• [Exercise directions] Copy out the whole listing exactly as written, leaving the pictures behind.

• [Data below]
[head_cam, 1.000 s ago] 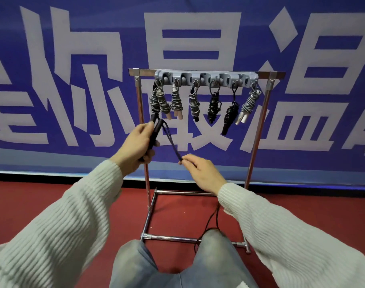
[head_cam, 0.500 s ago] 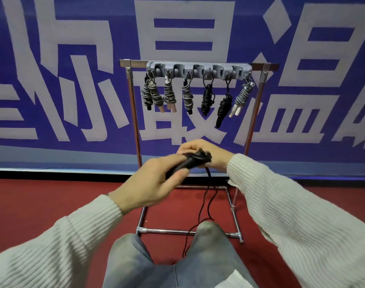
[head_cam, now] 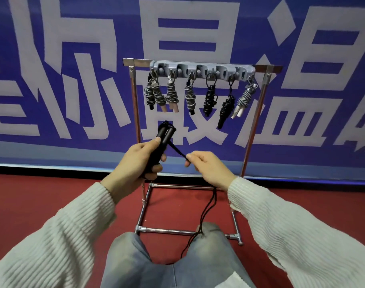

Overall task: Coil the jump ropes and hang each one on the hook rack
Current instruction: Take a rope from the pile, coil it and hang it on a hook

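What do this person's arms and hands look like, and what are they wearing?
Both arms are covered to the wrist by a loose, cream-white ribbed knit sweater. The left hand and right hand are bare: no gloves, rings or watch visible.

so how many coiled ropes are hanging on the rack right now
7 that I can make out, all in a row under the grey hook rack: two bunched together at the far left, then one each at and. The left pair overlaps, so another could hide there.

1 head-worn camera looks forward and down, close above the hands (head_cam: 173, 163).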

• [Answer]
[head_cam, 1.000 s ago] 
[head_cam, 0.500 s ago] 
[head_cam, now] 

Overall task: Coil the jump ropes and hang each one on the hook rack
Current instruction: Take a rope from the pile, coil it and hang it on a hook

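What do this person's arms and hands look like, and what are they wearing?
Both arms are covered to the wrist by a loose, cream-white ribbed knit sweater. The left hand and right hand are bare: no gloves, rings or watch visible.

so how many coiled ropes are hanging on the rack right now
7 that I can make out, all in a row under the grey hook rack: two bunched together at the far left, then one each at and. The left pair overlaps, so another could hide there.

1 head-worn camera looks forward and down, close above the hands (head_cam: 173, 163).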

The output contains the complete answer to the exercise.